The difference in one sentence
Half shell mussels are cooked and served on one half of the shell with the meat exposed and ready to plate; whole shell mussels keep both shell halves closed around the meat for a natural, traditional presentation. Both are made from the same Chilean blue mussel (Mytilus chilensis) farmed in Chiloé, cooked, and IQF frozen — the difference is the presentation format, and that difference drives which buyer each one suits.

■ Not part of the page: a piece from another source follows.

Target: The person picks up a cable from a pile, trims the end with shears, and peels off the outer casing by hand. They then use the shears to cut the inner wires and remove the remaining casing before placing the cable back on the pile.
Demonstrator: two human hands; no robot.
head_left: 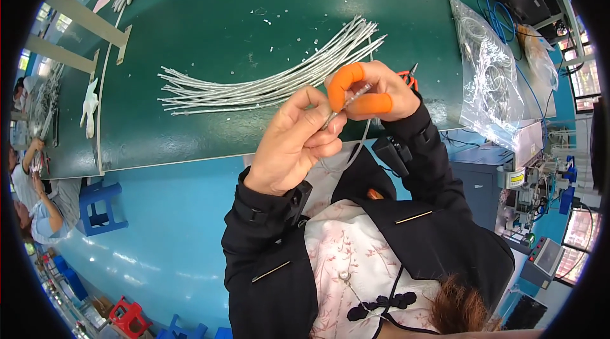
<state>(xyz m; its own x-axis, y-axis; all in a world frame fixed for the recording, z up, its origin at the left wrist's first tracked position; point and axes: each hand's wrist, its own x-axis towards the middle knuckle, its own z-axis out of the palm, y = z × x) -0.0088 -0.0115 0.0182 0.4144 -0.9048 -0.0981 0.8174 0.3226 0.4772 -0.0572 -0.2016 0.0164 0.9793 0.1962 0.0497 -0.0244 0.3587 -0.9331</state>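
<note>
Both hands meet over the front edge of the green table (pixel 210 139). Between them is the end of a thin silver braided cable (pixel 358 93), and its grey length loops down below the hands. My left hand (pixel 295 139) pinches the cable between thumb and fingers. Orange finger covers wrap the thumb and forefinger of my right hand (pixel 381 92), which close around the cable's tip. Behind the hands lies a loose bundle of similar silver cables (pixel 254 90), spread in a curve. Red-handled cutters (pixel 412 77) lie partly hidden behind my right hand.
Small white scraps (pixel 267 21) dot the tabletop. To the right lies a clear plastic bag (pixel 486 72) of coiled cables, beside blue cords (pixel 502 24). White gloves (pixel 89 107) rest at the left. A blue stool (pixel 100 209) and other people (pixel 47 202) are beyond.
</note>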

Half shell mussels: when to choose them
Half shell mussels (Spanish: media concha) arrive cooked, opened, and sitting on a single shell. The meat is exposed, which makes them ideal for any application where speed of service and visual presentation matter. They are widely used for:
- Retail oven-ready or grill-ready trays, often pre-topped with garlic butter, gratin, or sauce
- Foodservice starters and tapas where a plated mussel needs no further handling
- Catering and banquet service where kitchens need consistent, fast portioning
- Value-added seafood lines where a topping or marinade is added before repacking
The labor saving is the core selling point: the kitchen skips shelling and opening entirely. Add a topping, heat, and serve.

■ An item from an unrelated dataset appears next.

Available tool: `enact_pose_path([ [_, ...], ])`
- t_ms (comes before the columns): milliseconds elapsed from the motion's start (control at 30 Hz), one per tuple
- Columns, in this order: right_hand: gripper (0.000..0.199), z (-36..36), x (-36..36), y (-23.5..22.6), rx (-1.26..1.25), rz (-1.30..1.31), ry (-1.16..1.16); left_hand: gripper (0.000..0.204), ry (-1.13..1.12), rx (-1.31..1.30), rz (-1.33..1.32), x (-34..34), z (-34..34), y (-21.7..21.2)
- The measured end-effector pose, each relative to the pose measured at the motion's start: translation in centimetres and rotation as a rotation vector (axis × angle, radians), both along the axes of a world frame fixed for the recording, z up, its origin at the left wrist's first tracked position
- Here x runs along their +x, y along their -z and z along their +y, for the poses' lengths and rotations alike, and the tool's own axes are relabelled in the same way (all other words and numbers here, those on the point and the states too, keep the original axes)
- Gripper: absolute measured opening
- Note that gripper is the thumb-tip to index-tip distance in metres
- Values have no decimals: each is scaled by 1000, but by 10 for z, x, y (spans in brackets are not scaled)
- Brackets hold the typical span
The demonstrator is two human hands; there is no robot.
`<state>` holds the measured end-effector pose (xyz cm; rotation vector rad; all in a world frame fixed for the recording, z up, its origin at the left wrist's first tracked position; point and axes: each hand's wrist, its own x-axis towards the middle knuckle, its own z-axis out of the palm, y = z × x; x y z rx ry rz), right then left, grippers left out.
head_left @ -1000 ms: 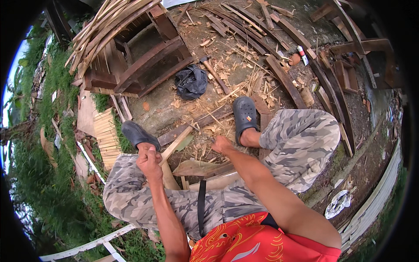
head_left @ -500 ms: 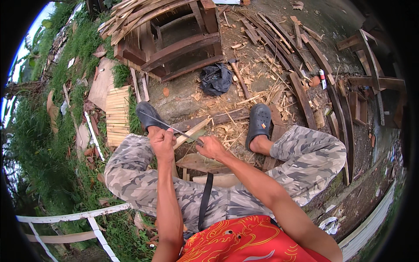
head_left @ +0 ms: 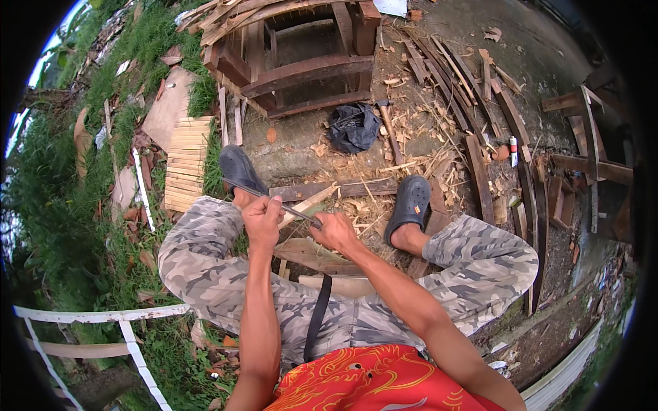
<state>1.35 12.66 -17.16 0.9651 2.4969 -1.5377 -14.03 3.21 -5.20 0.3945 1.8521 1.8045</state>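
My right hand (head_left: 336, 231) is closed around the handle of a long, narrow-bladed knife (head_left: 299, 214). Its blade slants up to the left, past my left fist, and the tip sits over the left shoe (head_left: 241, 169). My left hand (head_left: 262, 220) is closed with the thumb up, gripping the near end of a pale wooden strip (head_left: 312, 203). The blade crosses this strip close to the left fist; whether those fingers also touch the blade is hidden. The strip's far end reaches toward a dark plank (head_left: 363, 187) on the ground.
A brown wooden frame (head_left: 308, 73) bears split strips. Near it are a black plastic bag (head_left: 354, 128) and a hammer (head_left: 391, 133). Finished-looking pale strips (head_left: 188, 157) lie in a row at left. Dark planks (head_left: 480, 178), shavings and a white tube (head_left: 513, 151) lie at right.
The view has shifted, so the surroundings sit lower and farther right. Both hands keep their grips, and the knife still lies across the strip near my left fist.
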Motion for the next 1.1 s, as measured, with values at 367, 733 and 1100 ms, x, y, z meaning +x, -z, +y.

Whole shell mussels: when to choose them
Whole shell mussels (Spanish: entero) keep the mussel intact inside both shell halves. They read as the most natural, "just harvested" presentation, which is why they suit:
- Traditional moules-frites, marinière, and bouillabaisse-style dishes where the closed shell is part of the experience
- Retail frozen packs aimed at home cooks who want a recognizable whole mussel
- Seafood boils, paella, and mixed shellfish platters
- Markets where shell-on signals freshness and authenticity to the end customer
Because the shell stays on, whole shell mussels deliver visual integrity but require the end user to handle the shell during eating, which fits casual and traditional dining rather than fast plated service.
Size formats and grading
Toralla supplies both formats in two graded sizes, counted as pieces per kilogram. A lower piece count means a larger mussel.
| Grade | Pieces per kg | Notes |
|---|---|---|
| Select | 60 / 80 | Larger mussel, premium presentation |
| Normal | 80 / 100 | Standard size, strong yield and value |
Select grade gives a more generous mussel for premium retail and foodservice; Normal grade offers a better cost-to-yield balance for high-volume programs. Both grades are available in either half shell or whole shell.
Side-by-side comparison
| Factor | Half shell | Whole shell |
|---|---|---|
| Presentation | Open, meat exposed | Closed, natural |
| Kitchen labor | Lowest — add topping and heat | Low — cook and serve |
| Best service style | Plated, tapas, gratin | Traditional, casual, boils |
| Topping/sauce ready | Yes, ideal | Less suited |
| Typical channel | Foodservice, value-added retail | Retail, traditional foodservice |
What to confirm before ordering
For either format, request the following from the supplier before a purchase order:
- Shell integrity — percentage of broken or empty shells the supplier allows
- Glaze percentage — to understand net versus gross weight
- Packaging and carton weight — must match your warehouse and retail or foodservice format
- Palletization — cartons per pallet and pallet configuration for your destination
- Heat performance — how the product holds shell integrity through oven or steam reheating
- Documentation — health certificate, MSC chain-of-custody if labeled, and destination-market paperwork
Why both come from Chiloé
Both formats start with the same raw material: rope-grown Mytilus chilensis from Toralla's farming concessions in the Chiloé channels, cooked and IQF frozen in the Chonchi plant within about 20 minutes of entering the line. That shared origin means consistent meat quality regardless of which presentation you choose, backed by MSC certification and EU/US export approval.